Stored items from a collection
────────────────

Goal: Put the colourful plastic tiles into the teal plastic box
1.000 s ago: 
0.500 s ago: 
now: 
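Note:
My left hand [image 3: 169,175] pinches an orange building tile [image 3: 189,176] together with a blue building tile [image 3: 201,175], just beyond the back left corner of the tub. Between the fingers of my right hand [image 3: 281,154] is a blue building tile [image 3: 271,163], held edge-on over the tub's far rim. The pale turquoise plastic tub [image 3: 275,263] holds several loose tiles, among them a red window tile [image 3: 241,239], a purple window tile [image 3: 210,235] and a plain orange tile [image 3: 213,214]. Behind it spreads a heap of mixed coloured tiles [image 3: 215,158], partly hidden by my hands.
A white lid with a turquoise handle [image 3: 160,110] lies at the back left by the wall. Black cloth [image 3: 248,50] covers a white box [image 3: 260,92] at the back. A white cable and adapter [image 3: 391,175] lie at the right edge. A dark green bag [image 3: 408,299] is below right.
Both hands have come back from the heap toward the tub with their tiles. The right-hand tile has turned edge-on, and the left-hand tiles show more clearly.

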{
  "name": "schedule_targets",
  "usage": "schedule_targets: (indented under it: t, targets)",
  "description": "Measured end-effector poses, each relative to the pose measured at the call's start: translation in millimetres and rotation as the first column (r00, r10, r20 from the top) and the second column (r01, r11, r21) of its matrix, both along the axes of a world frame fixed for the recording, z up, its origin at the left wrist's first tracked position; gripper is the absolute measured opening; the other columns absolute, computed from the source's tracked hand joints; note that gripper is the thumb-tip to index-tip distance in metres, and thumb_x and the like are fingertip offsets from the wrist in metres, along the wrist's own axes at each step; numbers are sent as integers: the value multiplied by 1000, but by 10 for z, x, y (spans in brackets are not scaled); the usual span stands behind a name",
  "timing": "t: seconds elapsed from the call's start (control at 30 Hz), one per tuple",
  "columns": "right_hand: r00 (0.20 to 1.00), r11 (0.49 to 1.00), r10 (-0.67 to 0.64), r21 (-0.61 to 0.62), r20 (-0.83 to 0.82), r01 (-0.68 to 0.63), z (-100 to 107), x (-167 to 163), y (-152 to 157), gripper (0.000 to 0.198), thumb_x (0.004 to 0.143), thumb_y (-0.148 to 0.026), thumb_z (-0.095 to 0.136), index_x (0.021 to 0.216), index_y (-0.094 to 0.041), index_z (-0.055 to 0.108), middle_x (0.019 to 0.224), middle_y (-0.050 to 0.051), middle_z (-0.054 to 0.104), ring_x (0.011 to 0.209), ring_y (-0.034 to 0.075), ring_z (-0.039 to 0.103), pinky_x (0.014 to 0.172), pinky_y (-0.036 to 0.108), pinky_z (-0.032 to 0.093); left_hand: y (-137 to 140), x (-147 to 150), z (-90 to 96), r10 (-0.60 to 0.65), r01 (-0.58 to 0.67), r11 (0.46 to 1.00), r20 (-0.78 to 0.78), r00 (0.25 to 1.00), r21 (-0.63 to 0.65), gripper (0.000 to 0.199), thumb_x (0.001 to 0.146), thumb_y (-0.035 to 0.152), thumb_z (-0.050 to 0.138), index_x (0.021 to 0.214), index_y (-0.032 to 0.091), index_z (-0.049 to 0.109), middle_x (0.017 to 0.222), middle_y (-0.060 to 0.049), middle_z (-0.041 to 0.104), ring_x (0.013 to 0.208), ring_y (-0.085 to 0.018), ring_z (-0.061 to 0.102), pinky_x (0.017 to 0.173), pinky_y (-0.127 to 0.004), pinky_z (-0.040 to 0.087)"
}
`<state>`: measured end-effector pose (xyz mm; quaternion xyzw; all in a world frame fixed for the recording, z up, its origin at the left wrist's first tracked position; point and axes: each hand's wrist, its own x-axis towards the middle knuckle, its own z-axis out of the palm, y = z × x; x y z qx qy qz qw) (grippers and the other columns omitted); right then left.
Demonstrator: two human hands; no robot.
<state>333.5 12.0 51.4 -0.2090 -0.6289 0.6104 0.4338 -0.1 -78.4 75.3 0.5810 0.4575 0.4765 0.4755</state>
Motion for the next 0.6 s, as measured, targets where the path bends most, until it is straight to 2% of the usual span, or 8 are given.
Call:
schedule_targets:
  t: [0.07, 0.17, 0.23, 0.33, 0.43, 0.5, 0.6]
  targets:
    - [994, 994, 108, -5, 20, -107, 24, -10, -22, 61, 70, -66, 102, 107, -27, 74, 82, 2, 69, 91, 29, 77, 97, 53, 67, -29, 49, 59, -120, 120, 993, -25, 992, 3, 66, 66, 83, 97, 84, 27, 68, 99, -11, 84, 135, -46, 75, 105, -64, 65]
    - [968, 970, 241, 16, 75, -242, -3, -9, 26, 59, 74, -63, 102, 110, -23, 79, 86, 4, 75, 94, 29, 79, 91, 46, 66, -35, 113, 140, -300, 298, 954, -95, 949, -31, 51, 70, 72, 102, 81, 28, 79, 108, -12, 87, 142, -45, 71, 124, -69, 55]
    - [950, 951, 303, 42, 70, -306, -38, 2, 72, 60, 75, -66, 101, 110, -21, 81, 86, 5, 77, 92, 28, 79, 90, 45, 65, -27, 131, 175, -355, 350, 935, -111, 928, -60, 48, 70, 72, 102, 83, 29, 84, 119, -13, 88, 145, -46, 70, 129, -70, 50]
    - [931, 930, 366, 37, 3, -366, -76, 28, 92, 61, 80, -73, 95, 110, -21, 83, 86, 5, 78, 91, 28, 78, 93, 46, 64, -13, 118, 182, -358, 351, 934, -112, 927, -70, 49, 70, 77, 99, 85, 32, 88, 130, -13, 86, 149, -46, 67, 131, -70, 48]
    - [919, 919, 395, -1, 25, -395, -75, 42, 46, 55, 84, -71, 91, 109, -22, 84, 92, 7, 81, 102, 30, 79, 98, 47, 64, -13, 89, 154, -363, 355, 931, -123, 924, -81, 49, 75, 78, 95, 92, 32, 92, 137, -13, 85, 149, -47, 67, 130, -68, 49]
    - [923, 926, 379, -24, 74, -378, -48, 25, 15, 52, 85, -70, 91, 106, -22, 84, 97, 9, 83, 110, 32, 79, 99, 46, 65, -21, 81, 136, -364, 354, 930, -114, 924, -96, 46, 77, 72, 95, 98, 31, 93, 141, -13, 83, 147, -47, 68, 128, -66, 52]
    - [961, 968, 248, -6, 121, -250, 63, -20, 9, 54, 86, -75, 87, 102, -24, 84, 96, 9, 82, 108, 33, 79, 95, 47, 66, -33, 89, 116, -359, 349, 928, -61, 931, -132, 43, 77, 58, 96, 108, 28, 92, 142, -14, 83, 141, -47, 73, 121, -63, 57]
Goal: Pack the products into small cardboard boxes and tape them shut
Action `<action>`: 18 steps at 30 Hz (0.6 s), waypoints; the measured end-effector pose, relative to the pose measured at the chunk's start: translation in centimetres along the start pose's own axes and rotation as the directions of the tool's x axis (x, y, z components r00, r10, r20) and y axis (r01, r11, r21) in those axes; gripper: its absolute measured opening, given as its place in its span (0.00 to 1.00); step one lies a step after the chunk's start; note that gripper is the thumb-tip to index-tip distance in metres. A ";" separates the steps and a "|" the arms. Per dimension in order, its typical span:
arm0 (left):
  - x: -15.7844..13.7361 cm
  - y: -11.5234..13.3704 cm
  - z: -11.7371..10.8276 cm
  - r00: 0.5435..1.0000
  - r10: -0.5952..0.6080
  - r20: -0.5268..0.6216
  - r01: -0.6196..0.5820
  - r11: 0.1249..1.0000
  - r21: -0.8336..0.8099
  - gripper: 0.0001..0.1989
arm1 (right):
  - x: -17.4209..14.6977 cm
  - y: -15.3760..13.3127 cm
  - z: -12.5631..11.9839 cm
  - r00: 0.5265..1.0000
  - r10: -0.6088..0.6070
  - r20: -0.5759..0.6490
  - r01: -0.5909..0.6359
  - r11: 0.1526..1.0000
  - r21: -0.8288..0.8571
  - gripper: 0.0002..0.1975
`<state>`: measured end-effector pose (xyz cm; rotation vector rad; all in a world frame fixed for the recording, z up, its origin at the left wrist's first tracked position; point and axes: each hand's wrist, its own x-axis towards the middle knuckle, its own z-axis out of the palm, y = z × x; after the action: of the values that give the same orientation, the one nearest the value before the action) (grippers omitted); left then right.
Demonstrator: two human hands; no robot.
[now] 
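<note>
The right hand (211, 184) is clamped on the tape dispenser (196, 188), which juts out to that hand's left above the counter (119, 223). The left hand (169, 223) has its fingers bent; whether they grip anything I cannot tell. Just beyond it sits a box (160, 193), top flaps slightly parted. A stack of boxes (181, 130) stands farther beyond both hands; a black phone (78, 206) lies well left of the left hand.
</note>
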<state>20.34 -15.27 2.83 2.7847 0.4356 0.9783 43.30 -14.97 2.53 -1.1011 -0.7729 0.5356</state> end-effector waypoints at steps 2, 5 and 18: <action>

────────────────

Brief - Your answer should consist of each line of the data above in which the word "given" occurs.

Solution to this task -
Motion for the next 0.6 s, as measured, targets where the path bends most, until it is straight to 2% of the usual span, or 8 are given.
Action `<action>`: 18 steps at 30 Hz (0.6 s), waypoints; the measured end-effector pose, relative to the pose measured at the chunk's start: translation in centimetres along the start pose's own axes and rotation as the directions of the tool's x axis (x, y, z components r00, r10, r20) and y axis (r01, r11, r21) in those axes; gripper: its absolute measured opening, given as its place in its span (0.00 to 1.00); step one lies a step after the chunk's start; note that gripper is the thumb-tip to index-tip distance in metres. A ";" separates the steps and a "|" the arms. Per dimension in order, its typical span:

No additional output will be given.